◆ Problem to solve:
Two lines in the listing below mark the span: one contains "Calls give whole" and one contains "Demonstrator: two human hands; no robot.". Reproduce both of them and everything between, exactly.

═══

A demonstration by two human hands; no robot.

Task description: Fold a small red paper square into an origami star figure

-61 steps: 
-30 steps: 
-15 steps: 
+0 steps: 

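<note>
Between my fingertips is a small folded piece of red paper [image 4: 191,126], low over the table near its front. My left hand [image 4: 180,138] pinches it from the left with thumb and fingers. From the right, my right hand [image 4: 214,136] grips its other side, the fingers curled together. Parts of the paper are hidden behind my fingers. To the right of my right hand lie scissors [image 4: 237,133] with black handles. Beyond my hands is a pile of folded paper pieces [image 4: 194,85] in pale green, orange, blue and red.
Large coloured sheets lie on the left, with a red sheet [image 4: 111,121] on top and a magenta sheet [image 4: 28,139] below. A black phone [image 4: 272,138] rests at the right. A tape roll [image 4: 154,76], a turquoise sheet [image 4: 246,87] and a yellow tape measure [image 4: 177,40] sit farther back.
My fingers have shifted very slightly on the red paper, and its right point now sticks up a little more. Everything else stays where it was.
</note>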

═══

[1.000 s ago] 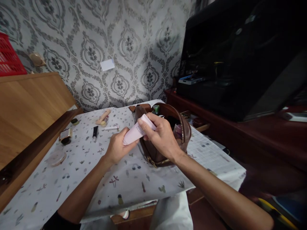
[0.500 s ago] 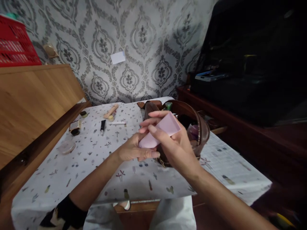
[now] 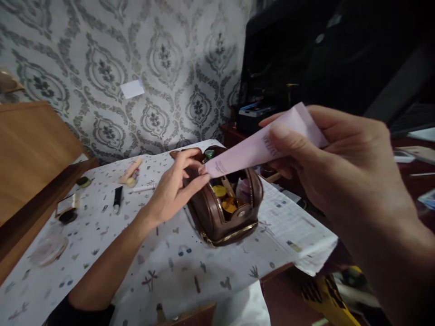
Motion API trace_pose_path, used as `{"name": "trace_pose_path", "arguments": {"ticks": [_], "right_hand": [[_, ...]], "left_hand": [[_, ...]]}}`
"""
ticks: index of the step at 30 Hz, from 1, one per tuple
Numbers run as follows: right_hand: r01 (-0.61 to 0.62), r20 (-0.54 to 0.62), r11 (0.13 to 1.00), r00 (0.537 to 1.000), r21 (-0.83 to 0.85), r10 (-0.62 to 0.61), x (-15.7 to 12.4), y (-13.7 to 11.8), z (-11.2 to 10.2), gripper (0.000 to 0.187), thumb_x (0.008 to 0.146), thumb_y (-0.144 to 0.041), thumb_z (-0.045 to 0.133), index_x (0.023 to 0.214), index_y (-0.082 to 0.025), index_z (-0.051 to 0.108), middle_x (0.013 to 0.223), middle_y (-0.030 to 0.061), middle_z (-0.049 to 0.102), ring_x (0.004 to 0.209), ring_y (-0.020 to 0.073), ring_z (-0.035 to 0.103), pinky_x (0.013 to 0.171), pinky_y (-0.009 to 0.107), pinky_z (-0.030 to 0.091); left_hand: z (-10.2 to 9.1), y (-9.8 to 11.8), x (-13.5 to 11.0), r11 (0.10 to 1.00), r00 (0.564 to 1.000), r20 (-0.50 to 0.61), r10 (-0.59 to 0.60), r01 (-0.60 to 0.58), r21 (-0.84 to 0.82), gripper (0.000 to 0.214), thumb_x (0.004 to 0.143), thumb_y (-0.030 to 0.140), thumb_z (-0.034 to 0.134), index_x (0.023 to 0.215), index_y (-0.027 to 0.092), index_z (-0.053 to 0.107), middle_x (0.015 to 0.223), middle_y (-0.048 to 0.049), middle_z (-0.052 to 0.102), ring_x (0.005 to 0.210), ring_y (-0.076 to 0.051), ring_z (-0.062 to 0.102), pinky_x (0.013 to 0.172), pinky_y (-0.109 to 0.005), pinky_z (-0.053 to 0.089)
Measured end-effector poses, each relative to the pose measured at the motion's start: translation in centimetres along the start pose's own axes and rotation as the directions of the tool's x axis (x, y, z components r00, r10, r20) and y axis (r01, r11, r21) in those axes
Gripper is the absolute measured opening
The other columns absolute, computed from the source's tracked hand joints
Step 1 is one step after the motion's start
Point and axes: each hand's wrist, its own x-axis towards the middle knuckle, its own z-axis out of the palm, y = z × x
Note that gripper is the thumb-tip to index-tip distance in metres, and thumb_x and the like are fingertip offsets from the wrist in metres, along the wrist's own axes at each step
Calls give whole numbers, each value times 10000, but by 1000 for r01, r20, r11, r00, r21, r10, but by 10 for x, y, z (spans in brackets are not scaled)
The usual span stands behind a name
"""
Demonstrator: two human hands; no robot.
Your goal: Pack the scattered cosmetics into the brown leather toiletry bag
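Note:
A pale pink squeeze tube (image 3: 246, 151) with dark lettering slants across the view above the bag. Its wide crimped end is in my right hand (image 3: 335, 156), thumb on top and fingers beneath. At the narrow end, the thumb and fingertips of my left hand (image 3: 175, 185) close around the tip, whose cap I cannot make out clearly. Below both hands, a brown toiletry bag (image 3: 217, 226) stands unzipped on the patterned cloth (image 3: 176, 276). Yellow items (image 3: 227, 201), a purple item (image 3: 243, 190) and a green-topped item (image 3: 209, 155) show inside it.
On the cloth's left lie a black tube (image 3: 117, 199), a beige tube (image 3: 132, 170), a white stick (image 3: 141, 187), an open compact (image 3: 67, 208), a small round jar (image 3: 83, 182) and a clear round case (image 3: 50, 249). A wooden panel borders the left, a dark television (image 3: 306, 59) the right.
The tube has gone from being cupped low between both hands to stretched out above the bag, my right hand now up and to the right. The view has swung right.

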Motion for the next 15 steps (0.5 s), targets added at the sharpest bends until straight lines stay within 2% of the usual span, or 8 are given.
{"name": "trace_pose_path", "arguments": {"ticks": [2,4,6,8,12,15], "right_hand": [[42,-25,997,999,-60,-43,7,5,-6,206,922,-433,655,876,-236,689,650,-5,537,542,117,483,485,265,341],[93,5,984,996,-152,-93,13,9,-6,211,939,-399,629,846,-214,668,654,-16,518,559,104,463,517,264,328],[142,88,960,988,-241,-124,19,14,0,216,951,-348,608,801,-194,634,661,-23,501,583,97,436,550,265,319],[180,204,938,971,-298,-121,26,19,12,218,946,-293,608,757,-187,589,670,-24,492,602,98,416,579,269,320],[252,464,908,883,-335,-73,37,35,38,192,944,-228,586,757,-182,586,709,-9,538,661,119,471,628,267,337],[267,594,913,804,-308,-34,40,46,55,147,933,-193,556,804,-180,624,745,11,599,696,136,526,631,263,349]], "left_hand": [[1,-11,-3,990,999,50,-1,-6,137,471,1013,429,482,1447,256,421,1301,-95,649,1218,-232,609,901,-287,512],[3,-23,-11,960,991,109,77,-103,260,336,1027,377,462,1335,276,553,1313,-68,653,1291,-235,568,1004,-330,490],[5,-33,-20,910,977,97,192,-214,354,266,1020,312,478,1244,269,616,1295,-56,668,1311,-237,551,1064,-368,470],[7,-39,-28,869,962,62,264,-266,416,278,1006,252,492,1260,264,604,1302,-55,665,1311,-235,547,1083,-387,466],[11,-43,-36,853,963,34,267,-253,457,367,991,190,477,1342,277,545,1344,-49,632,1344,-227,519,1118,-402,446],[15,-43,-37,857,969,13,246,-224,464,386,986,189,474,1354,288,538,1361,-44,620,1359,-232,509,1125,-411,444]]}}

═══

◆ Written answer:
Calls give whole numbers, each value times 10000, but by 1000 for r01, r20, r11, r00, r21, r10, but by 10 for x, y, z (spans in brackets are not scaled)
The usual span stands behind a name
"""
Demonstrator: two human hands; no robot.

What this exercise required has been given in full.